Alan Lomax and the Search for the Origins of Music - whocansay
https://www.tabletmag.com/jewish-arts-and-culture/288101/alan-lomax-origins-of-music
======
Nav_Panel
Fascinating how the quasi-biography of Alan Lomax doesn't even mention his
father: John Lomax, one of the original "folk song collectors" who traveled
throughout the US in the 20s and 30s, transcribing and recording music from
isolated rural communities.

In my view, John Lomax's project is more interesting: these old American folk
songs provide a geneology of American myth, which is something with cultural
import today.

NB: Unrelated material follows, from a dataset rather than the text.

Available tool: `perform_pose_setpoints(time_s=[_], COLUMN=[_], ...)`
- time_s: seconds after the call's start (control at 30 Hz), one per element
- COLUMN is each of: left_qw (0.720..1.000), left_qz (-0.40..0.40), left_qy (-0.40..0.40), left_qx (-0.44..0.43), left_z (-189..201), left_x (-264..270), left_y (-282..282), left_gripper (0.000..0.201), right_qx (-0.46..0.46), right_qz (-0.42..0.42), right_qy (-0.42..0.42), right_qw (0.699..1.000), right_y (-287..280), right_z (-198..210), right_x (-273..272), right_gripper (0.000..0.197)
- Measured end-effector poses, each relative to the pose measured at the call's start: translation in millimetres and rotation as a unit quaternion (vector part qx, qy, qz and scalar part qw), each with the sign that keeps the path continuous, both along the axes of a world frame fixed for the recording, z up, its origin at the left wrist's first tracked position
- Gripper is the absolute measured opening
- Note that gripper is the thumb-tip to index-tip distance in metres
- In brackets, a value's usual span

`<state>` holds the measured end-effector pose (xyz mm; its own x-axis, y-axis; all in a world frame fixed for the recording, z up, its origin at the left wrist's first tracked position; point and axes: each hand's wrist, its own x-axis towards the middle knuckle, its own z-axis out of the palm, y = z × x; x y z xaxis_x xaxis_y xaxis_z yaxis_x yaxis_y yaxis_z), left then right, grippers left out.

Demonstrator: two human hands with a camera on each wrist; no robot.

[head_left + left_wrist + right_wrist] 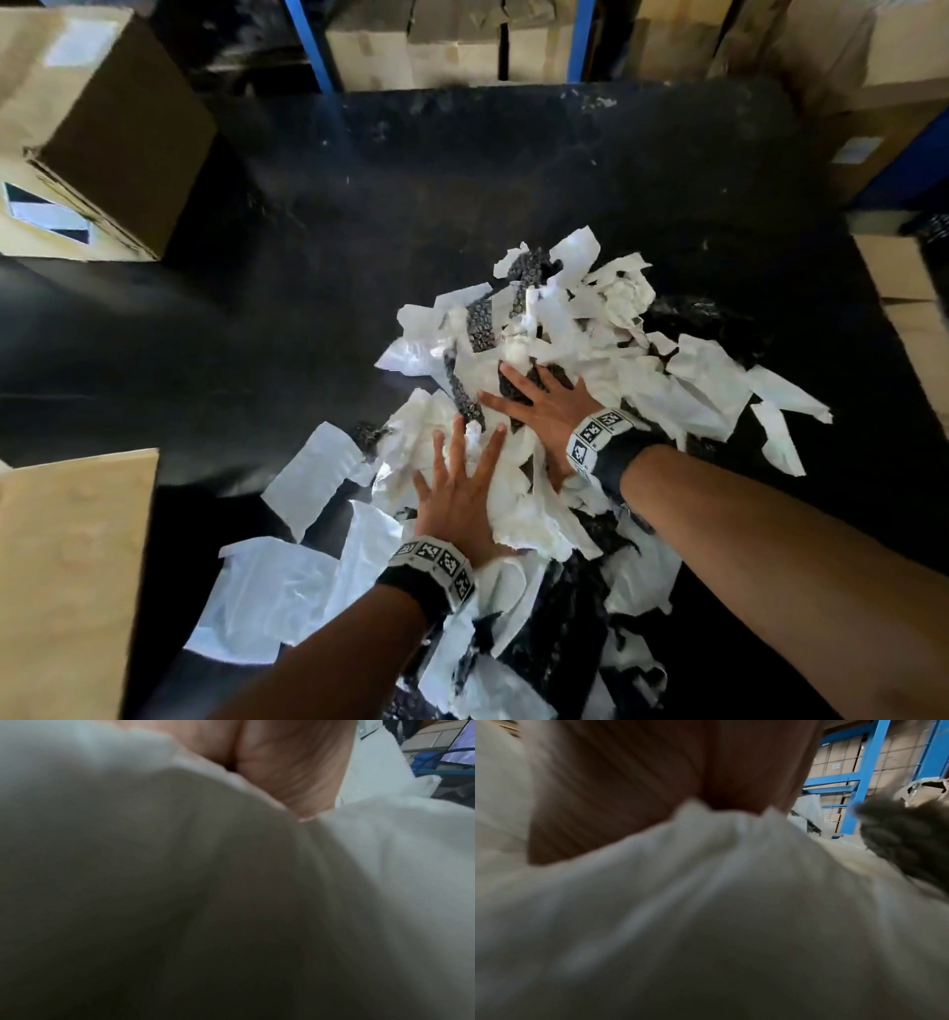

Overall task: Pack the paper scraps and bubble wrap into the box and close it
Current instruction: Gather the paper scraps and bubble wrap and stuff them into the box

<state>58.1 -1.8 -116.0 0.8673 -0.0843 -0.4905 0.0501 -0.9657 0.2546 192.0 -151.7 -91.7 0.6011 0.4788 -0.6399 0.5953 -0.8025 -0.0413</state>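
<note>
White paper scraps [518,493] heaped with dark bubble wrap [481,325] strips

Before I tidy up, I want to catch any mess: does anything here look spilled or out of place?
Yes. The paper scraps and dark bubble wrap lie strewn in a loose heap across the black table, not in any box. Both the left hand and right hand press flat on the heap.

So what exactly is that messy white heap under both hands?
It is a loose pile of torn white paper scraps, crumpled and overlapping, mixed with dark strips of bubble wrap. It sprawls across a black table, with stray sheets spilling toward the near edge. The left hand and the right hand both rest on top, fingers spread. None of it is in a box yet.
</note>
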Motion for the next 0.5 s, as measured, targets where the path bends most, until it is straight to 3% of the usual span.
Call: perform_pose_setpoints(time_s=[0.27, 0.5], left_qw=[0.998, 0.993], left_qz=[0.011, 0.052], left_qy=[-0.054, -0.105], left_qx=[-0.027, -0.020], left_z=[-0.9, -6.5], left_x=[3.6, 4.0], left_y=[2.2, 5.7], left_gripper=[0.102, 0.104], right_qx=[0.074, 0.168], right_qz=[0.002, -0.046], right_qy=[-0.045, -0.114], right_qw=[0.996, 0.978], right_y=[-11.0, -12.1], right_z=[-8.6, -17.0], right_x=[0.6, -16.1], right_gripper=[0.120, 0.090])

Ethnomusicology is fascinating from an abstract perspective (and
interesting how they were mostly Jews, makes me more sympathetic as I am
myself), but seems a little too distant, trying to solve a problem that might
be a little too big...

------
lake_vincent
Gonna take this opportunity to plug one of my favorite albums of recent years,
Jayme Stone's Lomax Project
[https://open.spotify.com/album/0nfUQ0fq6JXOv8EyUGRgUY?si=ggw...](https://open.spotify.com/album/0nfUQ0fq6JXOv8EyUGRgUY?si=ggwzIwDWRuuY-
RW-cJTyLQ)

It's a collection of professionally arranged renditions of songs from Alan
Lomax's archive. Brilliant project and album.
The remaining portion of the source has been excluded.